> **Your goal**: Below are records to be reproduced exactly and in full.

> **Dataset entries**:
- - - -

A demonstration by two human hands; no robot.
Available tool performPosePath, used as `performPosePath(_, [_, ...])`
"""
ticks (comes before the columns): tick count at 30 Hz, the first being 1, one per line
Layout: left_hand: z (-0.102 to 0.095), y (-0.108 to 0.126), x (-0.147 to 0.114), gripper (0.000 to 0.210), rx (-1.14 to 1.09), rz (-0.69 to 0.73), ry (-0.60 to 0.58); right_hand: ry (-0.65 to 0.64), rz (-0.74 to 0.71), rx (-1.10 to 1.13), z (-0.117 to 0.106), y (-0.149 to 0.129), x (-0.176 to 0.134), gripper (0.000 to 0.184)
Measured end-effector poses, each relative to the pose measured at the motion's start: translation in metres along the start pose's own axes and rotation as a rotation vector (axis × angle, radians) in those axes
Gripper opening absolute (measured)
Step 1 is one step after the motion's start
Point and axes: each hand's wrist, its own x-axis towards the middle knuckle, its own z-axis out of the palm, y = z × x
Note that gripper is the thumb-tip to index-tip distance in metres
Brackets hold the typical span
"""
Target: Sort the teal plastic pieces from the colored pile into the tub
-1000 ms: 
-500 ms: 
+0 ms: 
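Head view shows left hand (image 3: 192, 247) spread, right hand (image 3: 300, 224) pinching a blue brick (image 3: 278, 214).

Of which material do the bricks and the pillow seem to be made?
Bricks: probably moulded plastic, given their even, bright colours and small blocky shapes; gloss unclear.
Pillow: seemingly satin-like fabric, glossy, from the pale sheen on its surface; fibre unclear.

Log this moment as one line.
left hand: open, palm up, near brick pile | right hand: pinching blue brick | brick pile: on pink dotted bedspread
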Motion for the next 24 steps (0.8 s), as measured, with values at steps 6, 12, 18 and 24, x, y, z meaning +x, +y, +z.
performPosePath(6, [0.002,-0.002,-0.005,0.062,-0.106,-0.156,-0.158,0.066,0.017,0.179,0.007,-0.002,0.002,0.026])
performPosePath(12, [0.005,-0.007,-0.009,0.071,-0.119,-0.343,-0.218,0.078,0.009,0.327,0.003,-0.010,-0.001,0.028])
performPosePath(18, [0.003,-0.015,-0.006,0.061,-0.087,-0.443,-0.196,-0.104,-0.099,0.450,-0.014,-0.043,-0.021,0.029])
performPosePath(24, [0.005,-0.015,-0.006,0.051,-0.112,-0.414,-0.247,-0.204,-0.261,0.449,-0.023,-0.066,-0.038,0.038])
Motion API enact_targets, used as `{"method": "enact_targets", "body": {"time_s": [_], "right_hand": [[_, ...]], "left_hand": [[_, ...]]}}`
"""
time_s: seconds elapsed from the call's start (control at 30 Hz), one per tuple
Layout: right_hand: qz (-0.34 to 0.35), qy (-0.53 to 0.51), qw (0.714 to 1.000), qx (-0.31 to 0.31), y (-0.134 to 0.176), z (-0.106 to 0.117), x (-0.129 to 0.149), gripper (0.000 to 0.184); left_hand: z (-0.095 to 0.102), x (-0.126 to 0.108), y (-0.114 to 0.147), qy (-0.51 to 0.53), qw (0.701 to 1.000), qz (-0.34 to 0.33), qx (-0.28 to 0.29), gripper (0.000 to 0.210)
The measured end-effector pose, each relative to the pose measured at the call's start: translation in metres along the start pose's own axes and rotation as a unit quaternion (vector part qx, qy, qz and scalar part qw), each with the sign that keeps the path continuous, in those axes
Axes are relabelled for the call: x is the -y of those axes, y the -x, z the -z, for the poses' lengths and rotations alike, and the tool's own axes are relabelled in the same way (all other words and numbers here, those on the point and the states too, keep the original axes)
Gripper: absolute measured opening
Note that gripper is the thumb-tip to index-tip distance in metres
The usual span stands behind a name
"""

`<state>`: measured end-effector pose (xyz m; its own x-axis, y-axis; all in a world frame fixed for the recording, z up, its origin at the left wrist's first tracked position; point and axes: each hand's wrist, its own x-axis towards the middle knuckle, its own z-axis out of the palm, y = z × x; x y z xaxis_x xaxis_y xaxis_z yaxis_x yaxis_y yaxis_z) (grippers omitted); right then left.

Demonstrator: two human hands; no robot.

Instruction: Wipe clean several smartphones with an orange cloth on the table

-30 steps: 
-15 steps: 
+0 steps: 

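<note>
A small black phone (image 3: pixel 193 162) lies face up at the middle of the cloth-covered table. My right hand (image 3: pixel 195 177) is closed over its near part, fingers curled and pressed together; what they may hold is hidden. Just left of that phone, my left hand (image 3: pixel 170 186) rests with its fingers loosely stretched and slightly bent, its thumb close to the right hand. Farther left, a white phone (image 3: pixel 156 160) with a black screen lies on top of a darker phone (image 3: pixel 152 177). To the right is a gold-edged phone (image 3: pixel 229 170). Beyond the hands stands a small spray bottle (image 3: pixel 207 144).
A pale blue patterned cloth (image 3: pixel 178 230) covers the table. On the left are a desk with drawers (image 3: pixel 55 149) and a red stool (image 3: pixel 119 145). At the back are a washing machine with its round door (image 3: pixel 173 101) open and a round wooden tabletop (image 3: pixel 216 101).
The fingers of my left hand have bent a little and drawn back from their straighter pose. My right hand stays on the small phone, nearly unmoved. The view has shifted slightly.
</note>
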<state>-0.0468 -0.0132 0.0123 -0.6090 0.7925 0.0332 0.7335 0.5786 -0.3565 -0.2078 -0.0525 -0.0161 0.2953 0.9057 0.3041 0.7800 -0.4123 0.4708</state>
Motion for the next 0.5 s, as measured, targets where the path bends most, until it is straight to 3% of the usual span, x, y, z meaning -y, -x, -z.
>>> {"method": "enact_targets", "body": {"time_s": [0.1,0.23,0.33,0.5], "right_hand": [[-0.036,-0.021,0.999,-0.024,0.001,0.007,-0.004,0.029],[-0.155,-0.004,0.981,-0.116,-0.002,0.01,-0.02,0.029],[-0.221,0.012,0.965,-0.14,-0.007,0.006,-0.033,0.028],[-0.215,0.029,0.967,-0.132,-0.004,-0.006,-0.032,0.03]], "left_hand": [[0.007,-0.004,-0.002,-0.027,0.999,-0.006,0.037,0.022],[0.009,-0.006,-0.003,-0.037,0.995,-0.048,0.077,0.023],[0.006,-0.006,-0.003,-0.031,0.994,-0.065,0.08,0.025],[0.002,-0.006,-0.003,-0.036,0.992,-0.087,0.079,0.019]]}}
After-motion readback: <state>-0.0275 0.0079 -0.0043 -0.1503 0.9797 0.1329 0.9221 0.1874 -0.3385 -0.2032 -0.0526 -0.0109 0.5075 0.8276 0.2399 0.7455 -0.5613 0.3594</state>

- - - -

> **Written answer**:
A demonstration by two human hands; no robot.
Available tool performPosePath, used as `performPosePath(_, [_, ...])`
"""
ticks (comes before the columns): tick count at 30 Hz, the first being 1, one per line
Layout: left_hand: z (-0.102 to 0.095), y (-0.108 to 0.126), x (-0.147 to 0.114), gripper (0.000 to 0.210), rx (-1.14 to 1.09), rz (-0.69 to 0.73), ry (-0.60 to 0.58); right_hand: ry (-0.65 to 0.64), rz (-0.74 to 0.71), rx (-1.10 to 1.13), z (-0.117 to 0.106), y (-0.149 to 0.129), x (-0.176 to 0.134), gripper (0.000 to 0.184)
Measured end-effector poses, each relative to the pose measured at the motion's start: translation in metres along the start pose's own axes and rotation as a rotation vector (axis × angle, radians) in those axes
Gripper opening absolute (measured)
Step 1 is one step after the motion's start
Point and axes: each hand's wrist, its own x-axis towards the middle knuckle, its own z-axis out of the palm, y = z × x
Note that gripper is the thumb-tip to index-tip distance in metres
Brackets hold the typical span
"""
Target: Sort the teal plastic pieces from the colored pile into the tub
-1000 ms: 
-500 ms: 
+0 ms: 
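Head view shows left hand (image 3: 192, 247) spread, right hand (image 3: 300, 224) pinching a blue brick (image 3: 278, 214).

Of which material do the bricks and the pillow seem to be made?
Bricks: probably moulded plastic, given their even, bright colours and small blocky shapes; gloss unclear.
Pillow: seemingly satin-like fabric, glossy, from the pale sheen on its surface; fibre unclear.

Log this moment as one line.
left hand: open, palm up, near brick pile | right hand: pinching blue brick | brick pile: on pink dotted bedspread
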Motion for the next 24 steps (0.8 s), as measured, with values at steps 6, 12, 18 and 24, x, y, z meaning +x, +y, +z.
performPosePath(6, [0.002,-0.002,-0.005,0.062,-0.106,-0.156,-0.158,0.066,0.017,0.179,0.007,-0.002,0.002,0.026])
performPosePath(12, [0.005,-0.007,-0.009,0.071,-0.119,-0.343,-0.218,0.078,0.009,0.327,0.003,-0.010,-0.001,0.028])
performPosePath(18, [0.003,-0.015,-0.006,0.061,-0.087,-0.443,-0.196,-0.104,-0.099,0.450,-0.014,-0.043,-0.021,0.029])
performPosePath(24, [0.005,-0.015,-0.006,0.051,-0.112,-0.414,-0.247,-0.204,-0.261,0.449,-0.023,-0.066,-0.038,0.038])
Motion API enact_targets, used as `{"method": "enact_targets", "body": {"time_s": [_], "right_hand": [[_, ...]], "left_hand": [[_, ...]]}}`
"""
time_s: seconds elapsed from the call's start (control at 30 Hz), one per tuple
Layout: right_hand: qz (-0.34 to 0.35), qy (-0.53 to 0.51), qw (0.714 to 1.000), qx (-0.31 to 0.31), y (-0.134 to 0.176), z (-0.106 to 0.117), x (-0.129 to 0.149), gripper (0.000 to 0.184); left_hand: z (-0.095 to 0.102), x (-0.126 to 0.108), y (-0.114 to 0.147), qy (-0.51 to 0.53), qw (0.701 to 1.000), qz (-0.34 to 0.33), qx (-0.28 to 0.29), gripper (0.000 to 0.210)
The measured end-effector pose, each relative to the pose measured at the call's start: translation in metres along the start pose's own axes and rotation as a unit quaternion (vector part qx, qy, qz and scalar part qw), each with the sign that keeps the path continuous, in those axes
Axes are relabelled for the call: x is the -y of those axes, y the -x, z the -z, for the poses' lengths and rotations alike, and the tool's own axes are relabelled in the same way (all other words and numbers here, those on the point and the states too, keep the original axes)
Gripper: absolute measured opening
Note that gripper is the thumb-tip to index-tip distance in metres
The usual span stands behind a name
"""

`<state>`: measured end-effector pose (xyz m; its own x-axis, y-axis; all in a world frame fixed for the recording, z up, its origin at the left wrist's first tracked position; point and axes: each hand's wrist, its own x-axis towards the middle knuckle, its own z-axis out of the palm, y = z × x; x y z xaxis_x xaxis_y xaxis_z yaxis_x yaxis_y yaxis_z) (grippers omitted); right then left.

Demonstrator: two human hands; no robot.

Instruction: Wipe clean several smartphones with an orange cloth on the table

-30 steps: 
-15 steps: 
+0 steps: 

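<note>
A small black phone (image 3: pixel 193 162) lies face up at the middle of the cloth-covered table. My right hand (image 3: pixel 195 177) is closed over its near part, fingers curled and pressed together; what they may hold is hidden. Just left of that phone, my left hand (image 3: pixel 170 186) rests with its fingers loosely stretched and slightly bent, its thumb close to the right hand. Farther left, a white phone (image 3: pixel 156 160) with a black screen lies on top of a darker phone (image 3: pixel 152 177). To the right is a gold-edged phone (image 3: pixel 229 170). Beyond the hands stands a small spray bottle (image 3: pixel 207 144).
A pale blue patterned cloth (image 3: pixel 178 230) covers the table. On the left are a desk with drawers (image 3: pixel 55 149) and a red stool (image 3: pixel 119 145). At the back are a washing machine with its round door (image 3: pixel 173 101) open and a round wooden tabletop (image 3: pixel 216 101).
The fingers of my left hand have bent a little and drawn back from their straighter pose. My right hand stays on the small phone, nearly unmoved. The view has shifted slightly.
</note>
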<state>-0.0468 -0.0132 0.0123 -0.6090 0.7925 0.0332 0.7335 0.5786 -0.3565 -0.2078 -0.0525 -0.0161 0.2953 0.9057 0.3041 0.7800 -0.4123 0.4708</state>
Motion for the next 0.5 s, as measured, targets where the path bends most, until it is straight to 3% of the usual span, x, y, z meaning -y, -x, -z.
>>> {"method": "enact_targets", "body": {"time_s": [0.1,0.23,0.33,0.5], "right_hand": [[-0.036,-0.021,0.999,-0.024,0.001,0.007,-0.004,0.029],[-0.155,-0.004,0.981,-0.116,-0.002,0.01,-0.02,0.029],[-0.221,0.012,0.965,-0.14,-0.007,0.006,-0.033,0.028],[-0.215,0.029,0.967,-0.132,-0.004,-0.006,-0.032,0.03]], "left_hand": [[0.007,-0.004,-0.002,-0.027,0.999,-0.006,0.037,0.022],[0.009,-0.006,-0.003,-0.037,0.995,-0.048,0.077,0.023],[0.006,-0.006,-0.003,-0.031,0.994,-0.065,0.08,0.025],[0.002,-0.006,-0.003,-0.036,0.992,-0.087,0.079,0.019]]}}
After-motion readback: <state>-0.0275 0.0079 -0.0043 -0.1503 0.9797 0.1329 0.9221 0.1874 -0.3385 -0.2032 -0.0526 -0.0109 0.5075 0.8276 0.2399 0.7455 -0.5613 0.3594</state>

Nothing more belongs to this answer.